TASK = Each entry below is to be extracted exactly.

INFORMATION SUPPLIED =

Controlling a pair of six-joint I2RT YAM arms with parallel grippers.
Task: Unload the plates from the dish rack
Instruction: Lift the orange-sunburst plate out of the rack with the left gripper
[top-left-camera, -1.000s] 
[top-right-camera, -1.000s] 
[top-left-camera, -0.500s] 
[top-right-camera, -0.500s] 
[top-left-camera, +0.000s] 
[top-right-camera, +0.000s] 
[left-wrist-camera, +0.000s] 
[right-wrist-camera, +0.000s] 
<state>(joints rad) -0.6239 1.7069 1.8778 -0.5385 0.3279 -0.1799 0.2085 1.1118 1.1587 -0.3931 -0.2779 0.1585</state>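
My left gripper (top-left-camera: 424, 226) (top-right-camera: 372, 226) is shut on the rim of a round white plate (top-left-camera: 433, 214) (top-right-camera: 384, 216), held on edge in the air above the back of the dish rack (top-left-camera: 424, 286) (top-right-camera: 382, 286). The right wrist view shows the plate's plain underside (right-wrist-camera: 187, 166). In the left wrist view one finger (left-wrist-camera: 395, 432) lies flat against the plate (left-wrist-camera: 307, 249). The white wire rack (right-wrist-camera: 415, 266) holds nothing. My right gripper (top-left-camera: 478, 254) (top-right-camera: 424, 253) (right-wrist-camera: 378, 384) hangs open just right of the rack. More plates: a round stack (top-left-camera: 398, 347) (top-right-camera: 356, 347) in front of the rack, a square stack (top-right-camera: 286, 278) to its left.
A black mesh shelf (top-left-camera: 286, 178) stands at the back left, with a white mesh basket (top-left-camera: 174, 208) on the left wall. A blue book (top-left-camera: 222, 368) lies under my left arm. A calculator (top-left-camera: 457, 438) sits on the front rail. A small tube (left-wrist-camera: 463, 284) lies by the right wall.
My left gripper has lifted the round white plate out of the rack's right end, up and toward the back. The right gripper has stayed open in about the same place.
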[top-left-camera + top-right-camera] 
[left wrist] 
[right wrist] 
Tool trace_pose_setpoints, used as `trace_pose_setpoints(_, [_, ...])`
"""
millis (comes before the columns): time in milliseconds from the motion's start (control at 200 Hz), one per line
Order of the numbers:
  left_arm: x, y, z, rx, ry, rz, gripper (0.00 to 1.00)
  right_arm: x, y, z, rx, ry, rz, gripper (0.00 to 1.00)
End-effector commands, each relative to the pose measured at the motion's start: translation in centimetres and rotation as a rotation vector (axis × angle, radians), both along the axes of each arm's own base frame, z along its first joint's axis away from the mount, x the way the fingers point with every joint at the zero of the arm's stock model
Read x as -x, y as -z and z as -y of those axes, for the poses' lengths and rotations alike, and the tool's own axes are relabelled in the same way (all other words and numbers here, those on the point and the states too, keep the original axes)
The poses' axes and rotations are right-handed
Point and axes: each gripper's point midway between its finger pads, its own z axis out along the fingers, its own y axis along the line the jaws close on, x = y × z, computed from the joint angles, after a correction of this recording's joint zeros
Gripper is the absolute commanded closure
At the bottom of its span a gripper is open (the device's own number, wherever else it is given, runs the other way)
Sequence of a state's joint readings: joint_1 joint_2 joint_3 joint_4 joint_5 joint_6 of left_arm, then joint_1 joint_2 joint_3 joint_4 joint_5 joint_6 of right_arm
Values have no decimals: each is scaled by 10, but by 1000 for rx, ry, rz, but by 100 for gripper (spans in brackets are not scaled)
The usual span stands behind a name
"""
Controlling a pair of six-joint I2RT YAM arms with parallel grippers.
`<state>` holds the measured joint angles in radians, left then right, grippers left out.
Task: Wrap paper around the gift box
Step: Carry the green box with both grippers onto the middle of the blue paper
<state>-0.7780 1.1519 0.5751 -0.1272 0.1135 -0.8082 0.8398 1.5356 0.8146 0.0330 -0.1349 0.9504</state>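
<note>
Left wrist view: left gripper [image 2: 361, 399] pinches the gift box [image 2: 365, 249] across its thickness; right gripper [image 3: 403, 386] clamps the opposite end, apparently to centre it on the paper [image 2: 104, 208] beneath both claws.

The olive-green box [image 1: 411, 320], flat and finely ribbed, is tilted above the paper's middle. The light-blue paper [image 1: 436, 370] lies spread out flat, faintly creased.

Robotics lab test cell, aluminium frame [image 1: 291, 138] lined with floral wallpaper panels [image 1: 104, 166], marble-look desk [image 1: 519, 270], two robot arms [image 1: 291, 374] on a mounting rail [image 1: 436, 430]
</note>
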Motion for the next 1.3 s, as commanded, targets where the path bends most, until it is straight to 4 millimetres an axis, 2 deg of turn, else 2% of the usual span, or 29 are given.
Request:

ANSWER BELOW =
Controlling a pair of six-joint I2RT YAM arms with parallel grippers.
Task: Unload the plates from the dish rack
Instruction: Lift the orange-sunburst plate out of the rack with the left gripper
[top-left-camera, -1.000s] 
[top-right-camera, -1.000s] 
[top-left-camera, -0.500s] 
[top-right-camera, -0.500s] 
[top-left-camera, +0.000s] 
[top-right-camera, +0.000s] 
[left-wrist-camera, +0.000s] 
[right-wrist-camera, +0.000s] 
<state>(joints rad) -0.6239 1.7069 1.8778 -0.5385 0.3279 -0.1799 0.2085 1.1118 1.1587 -0.3931 -0.2779 0.1585</state>
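My left gripper (top-left-camera: 424, 226) (top-right-camera: 372, 226) is shut on the rim of a round white plate (top-left-camera: 433, 214) (top-right-camera: 384, 216), held on edge in the air above the back of the dish rack (top-left-camera: 424, 286) (top-right-camera: 382, 286). The right wrist view shows the plate's plain underside (right-wrist-camera: 187, 166). In the left wrist view one finger (left-wrist-camera: 395, 432) lies flat against the plate (left-wrist-camera: 307, 249). The white wire rack (right-wrist-camera: 415, 266) holds nothing. My right gripper (top-left-camera: 478, 254) (top-right-camera: 424, 253) (right-wrist-camera: 378, 384) hangs open just right of the rack. More plates: a round stack (top-left-camera: 398, 347) (top-right-camera: 356, 347) in front of the rack, a square stack (top-right-camera: 286, 278) to its left.
A black mesh shelf (top-left-camera: 286, 178) stands at the back left, with a white mesh basket (top-left-camera: 174, 208) on the left wall. A blue book (top-left-camera: 222, 368) lies under my left arm. A calculator (top-left-camera: 457, 438) sits on the front rail. A small tube (left-wrist-camera: 463, 284) lies by the right wall.
My left gripper has lifted the round white plate out of the rack's right end, up and toward the back. The right gripper has stayed open in about the same place.
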[top-left-camera + top-right-camera] 
[left wrist] 
[right wrist] 
Tool trace_pose_setpoints, used as `trace_pose_setpoints(_, [_, ...])`
"""
millis (comes before the columns): time in milliseconds from the motion's start (control at 200 Hz), one per line
Order of the numbers:
  left_arm: x, y, z, rx, ry, rz, gripper (0.00 to 1.00)
  right_arm: x, y, z, rx, ry, rz, gripper (0.00 to 1.00)
End-effector commands, each relative to the pose measured at the motion's start: translation in centimetres and rotation as a rotation vector (axis × angle, radians), both along the axes of each arm's own base frame, z along its first joint's axis away from the mount, x the way the fingers point with every joint at the zero of the arm's stock model
Read x as -x, y as -z and z as -y of those axes, for the poses' lengths and rotations alike, and the tool's own axes are relabelled in the same way (all other words and numbers here, those on the point and the states too, keep the original axes)
The poses' axes and rotations are right-handed
Point and axes: each gripper's point midway between its finger pads, its own z axis out along the fingers, its own y axis along the line the jaws close on, x = y × z, computed from the joint angles, after a correction of this recording's joint zeros
Gripper is the absolute commanded closure
At the bottom of its span a gripper is open (the device's own number, wherever else it is given, runs the other way)
Sequence of a state's joint readings: joint_1 joint_2 joint_3 joint_4 joint_5 joint_6 of left_arm, then joint_1 joint_2 joint_3 joint_4 joint_5 joint_6 of right_arm
Values have no decimals: each is scaled by 10, but by 1000 for rx, ry, rz, but by 100 for gripper (spans in brackets are not scaled)
The usual span stands behind a name
"""
Controlling a pair of six-joint I2RT YAM arms with parallel grippers.
`<state>` holds the measured joint angles in radians, left then right, grippers left out.
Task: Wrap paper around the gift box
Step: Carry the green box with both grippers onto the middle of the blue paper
<state>-0.7780 1.1519 0.5751 -0.1272 0.1135 -0.8082 0.8398 1.5356 0.8146 0.0330 -0.1349 0.9504</state>
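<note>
Left wrist view: left gripper [image 2: 361, 399] pinches the gift box [image 2: 365, 249] across its thickness; right gripper [image 3: 403, 386] clamps the opposite end, apparently to centre it on the paper [image 2: 104, 208] beneath both claws.

The olive-green box [image 1: 411, 320], flat and finely ribbed, is tilted above the paper's middle. The light-blue paper [image 1: 436, 370] lies spread out flat, faintly creased.

Robotics lab test cell, aluminium frame [image 1: 291, 138] lined with floral wallpaper panels [image 1: 104, 166], marble-look desk [image 1: 519, 270], two robot arms [image 1: 291, 374] on a mounting rail [image 1: 436, 430]
</note>
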Motion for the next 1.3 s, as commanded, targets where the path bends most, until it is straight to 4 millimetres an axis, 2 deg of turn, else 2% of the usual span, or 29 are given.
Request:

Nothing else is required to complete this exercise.